Established in Japan in 1934, Fujifilm could be regarded a relatively young company, in comparison to Kodak — its main rival in the photographic and electronic equipment market. At the onset, the company largely focused on the production of motion picture as well as photographic films. It was not until the 1940s that the company ventured into other equally promising markets; chiefly the equipment, lenses, as well as optical glasses markets (Patersen, 2012). Unlike Kodak, Fujifilm further ventured into other markets later in the 1960s, with some of us areas being electronic and medical imaging as well as printing. It should, however, be noted that like Kodak in the U.S., Fujifilm was the dominant player in Japan’s photographic and electronic equipment marketplace (Naftel and Spiwak, 2000). Indeed, for approximately two decades after it was established, the company elected to largely focus in its home region, with its first attempt at exploring overseas markets coming with its partnership with Rank Xerox, a company based in the United Kingdom (Bouchikhi and Kimberly, 2008). Later on, the company ventured into the U.S. market, with its performance in this particular market being far more successful than that of Kodak after the latter ventured into Japan (Naftel and Spiwak, 2000). It is important to note that in comparison to the other film manufacturers, Fujifilm was the most successful when it came to not only predicting the shift from film to digital but also the preparation for the same and the implementation of strategies aimed at surviving this fundamental change. Today, the company concerns itself with not only the production, but also the development of color film, chemicals used in photofinishing, and digital cameras.
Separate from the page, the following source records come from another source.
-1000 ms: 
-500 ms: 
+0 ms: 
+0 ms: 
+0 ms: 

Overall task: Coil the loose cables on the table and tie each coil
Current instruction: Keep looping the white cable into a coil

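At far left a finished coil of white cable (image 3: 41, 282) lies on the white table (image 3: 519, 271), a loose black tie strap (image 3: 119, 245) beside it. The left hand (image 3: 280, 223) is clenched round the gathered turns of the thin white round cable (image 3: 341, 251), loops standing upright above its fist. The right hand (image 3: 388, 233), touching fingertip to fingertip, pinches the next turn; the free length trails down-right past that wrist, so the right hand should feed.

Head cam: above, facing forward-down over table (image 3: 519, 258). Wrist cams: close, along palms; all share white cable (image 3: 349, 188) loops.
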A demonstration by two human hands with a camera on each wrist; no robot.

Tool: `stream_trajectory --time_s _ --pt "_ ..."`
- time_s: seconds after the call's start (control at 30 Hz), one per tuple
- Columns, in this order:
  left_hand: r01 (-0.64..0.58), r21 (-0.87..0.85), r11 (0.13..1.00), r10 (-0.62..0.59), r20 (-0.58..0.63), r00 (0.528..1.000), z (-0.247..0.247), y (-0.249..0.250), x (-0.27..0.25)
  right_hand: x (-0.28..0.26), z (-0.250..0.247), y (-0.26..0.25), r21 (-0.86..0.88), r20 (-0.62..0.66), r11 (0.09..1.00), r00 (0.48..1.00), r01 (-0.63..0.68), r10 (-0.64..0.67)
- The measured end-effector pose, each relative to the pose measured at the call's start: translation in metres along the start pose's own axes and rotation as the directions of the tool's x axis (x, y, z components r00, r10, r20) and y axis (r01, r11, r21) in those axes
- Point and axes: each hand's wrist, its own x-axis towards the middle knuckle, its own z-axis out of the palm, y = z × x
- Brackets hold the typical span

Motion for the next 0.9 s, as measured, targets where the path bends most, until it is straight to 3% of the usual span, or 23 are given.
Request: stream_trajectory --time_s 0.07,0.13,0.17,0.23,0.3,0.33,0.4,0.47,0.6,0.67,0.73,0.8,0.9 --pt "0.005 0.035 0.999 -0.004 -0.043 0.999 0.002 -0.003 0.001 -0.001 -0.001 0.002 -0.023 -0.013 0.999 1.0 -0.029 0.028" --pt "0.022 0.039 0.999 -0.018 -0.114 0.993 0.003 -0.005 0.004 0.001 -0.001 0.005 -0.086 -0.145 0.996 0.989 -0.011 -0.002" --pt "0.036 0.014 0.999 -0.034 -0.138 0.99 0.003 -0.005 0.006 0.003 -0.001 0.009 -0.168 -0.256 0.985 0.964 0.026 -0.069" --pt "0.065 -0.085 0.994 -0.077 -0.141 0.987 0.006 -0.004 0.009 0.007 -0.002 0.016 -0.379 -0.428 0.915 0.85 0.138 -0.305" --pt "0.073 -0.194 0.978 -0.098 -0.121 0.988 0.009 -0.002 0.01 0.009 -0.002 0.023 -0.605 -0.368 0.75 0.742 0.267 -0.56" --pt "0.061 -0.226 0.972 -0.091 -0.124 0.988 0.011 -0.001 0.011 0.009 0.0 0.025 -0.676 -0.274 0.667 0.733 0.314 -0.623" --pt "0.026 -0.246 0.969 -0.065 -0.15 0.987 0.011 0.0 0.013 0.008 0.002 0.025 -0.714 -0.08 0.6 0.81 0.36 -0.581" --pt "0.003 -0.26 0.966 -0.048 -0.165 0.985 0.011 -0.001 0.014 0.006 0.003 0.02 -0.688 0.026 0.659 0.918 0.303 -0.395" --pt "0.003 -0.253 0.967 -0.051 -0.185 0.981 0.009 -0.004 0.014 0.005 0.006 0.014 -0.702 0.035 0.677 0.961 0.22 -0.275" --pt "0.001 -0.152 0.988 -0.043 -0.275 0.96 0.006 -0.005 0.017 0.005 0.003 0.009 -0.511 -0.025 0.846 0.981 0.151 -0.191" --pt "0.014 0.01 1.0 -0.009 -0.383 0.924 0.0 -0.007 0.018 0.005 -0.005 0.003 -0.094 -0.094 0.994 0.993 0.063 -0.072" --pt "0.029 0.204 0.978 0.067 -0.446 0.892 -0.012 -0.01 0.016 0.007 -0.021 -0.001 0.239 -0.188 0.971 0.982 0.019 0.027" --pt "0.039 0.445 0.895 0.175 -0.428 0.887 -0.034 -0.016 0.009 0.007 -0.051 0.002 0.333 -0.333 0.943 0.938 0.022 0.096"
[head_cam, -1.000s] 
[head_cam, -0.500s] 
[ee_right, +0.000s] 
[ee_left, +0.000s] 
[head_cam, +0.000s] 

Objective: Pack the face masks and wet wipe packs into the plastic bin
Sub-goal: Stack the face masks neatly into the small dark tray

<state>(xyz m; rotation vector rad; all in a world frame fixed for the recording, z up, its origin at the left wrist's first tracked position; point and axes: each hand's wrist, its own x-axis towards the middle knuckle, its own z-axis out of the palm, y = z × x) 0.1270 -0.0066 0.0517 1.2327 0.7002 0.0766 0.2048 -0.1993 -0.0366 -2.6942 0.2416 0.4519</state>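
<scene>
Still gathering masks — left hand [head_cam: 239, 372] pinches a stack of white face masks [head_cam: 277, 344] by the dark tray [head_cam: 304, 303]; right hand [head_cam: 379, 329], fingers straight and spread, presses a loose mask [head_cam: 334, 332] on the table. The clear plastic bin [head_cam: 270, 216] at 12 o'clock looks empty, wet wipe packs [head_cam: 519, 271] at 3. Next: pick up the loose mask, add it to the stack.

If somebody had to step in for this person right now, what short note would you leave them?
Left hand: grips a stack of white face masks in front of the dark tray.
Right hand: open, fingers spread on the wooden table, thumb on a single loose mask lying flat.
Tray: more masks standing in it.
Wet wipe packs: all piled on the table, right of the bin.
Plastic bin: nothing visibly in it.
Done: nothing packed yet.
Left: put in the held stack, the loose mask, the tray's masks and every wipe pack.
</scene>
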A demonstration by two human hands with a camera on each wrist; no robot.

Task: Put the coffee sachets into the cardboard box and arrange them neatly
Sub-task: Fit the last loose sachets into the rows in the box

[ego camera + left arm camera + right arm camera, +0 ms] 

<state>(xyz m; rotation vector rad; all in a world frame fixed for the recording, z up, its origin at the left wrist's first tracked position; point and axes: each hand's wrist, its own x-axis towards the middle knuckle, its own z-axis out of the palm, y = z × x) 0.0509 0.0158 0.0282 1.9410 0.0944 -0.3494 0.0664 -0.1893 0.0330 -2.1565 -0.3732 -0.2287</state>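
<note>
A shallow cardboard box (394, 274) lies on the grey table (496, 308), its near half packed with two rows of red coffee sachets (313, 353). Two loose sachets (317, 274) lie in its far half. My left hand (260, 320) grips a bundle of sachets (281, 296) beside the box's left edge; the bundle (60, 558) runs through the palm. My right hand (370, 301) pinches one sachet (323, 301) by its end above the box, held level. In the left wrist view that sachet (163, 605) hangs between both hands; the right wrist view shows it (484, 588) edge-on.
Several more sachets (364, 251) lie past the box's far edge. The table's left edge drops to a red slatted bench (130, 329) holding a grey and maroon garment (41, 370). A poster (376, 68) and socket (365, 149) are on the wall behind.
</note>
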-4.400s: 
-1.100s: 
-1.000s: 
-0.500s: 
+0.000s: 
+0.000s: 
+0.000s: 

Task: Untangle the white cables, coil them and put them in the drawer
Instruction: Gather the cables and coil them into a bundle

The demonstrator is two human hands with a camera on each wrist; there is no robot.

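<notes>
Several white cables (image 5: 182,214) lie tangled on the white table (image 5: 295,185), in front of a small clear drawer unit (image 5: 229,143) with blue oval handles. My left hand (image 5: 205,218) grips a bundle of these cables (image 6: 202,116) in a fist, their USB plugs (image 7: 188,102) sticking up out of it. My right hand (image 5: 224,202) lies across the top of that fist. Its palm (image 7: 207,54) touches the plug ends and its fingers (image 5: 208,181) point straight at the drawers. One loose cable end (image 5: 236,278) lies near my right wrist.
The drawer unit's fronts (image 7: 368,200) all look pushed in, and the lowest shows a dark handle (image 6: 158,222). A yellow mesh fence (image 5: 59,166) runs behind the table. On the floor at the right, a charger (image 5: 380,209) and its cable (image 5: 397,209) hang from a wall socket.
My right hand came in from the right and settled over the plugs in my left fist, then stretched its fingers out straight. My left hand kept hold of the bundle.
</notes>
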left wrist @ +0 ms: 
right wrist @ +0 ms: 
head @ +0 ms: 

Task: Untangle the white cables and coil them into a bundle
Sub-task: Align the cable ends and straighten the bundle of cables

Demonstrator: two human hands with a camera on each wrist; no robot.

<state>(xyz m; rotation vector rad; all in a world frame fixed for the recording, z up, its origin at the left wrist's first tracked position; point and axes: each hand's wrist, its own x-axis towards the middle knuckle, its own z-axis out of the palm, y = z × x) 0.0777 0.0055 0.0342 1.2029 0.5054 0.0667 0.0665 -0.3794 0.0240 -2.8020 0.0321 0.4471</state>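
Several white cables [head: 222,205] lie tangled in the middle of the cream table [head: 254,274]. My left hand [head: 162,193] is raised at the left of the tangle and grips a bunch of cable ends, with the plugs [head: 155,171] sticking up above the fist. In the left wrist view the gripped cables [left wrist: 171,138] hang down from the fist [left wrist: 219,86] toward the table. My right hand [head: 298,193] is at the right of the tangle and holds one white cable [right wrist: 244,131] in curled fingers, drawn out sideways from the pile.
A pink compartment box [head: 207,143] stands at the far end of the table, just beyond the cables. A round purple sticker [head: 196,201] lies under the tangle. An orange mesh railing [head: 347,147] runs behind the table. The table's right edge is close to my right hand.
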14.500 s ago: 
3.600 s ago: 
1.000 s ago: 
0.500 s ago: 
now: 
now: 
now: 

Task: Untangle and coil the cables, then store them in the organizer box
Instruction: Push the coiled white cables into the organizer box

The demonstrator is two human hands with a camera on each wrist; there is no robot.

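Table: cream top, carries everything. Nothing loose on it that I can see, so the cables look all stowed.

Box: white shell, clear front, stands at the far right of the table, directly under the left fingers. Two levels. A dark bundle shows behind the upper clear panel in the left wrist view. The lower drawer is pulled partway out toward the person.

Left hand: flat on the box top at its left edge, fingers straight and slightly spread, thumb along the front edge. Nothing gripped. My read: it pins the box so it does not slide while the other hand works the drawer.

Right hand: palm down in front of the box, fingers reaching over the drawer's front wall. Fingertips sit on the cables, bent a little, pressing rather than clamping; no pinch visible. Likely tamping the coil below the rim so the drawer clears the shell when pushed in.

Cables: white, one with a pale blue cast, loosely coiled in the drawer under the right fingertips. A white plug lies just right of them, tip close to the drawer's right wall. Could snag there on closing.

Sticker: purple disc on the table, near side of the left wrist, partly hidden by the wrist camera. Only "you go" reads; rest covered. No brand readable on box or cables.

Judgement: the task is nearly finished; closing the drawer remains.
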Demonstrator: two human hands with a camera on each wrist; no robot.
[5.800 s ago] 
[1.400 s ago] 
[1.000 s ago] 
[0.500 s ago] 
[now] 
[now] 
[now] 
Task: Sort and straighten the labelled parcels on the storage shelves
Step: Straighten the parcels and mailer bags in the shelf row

The Approach Each Company has Pursued in Order to Embrace Innovation
Innovation, in the words of Herzog and Leker (2011, p. 10), is “the commercial exploitation of a new idea or invention.” Essentially, both companies’ approach to innovation has been very different. Kodak took the role of a cautious player, as has been pointed out elsewhere in this text, up until the digital revolution in photography had already set in. From the onset, Kodak’s was an amazing formula to success that essentially relied on research and development to churn out new and more enhanced products. For instance, the company was the first to exploit an approach whereby it offered for sale cameras so that it could rake in revenues from such consumables as papers, chemicals, and film as people brought their pictures for development. The cameras were relatively inexpensive. The company was also the first to present a digital camera to the market, although it did not fully exploit the market potential of this promising product. Later on, however, it became apparent that Kodak’s reaction to change was somewhat slow. The company also had a tendency to underestimate its rivals, thereby compromising its ability to react as fast to competitor moves.
In seeking to embrace innovation, Fujifilm has, all along, been flexible. This is particularly the case when it comes to the decision by the company to transition away from film. Instead of attempting to compete through marketing, as Kodak elected to do, Fujifilm embraced new business and product development. It is important to note that while the transition from film to digital was apparent to both companies; it was Fujifilm’s response and approach to innovation that came about as being the most effective. Fujifilm was more efficient when it came to execution. This is more so the case considering that most things were constant for both companies at the very beginning: i.e. internal politics as well as strategy and market forecast. While Kodak has, within the last two decades, done away with most of its original flagship products, Fujifilm still has most of its original product portfolio intact. However, the company has over time ventured into new ventures — meaning that its interests spread far beyond film development.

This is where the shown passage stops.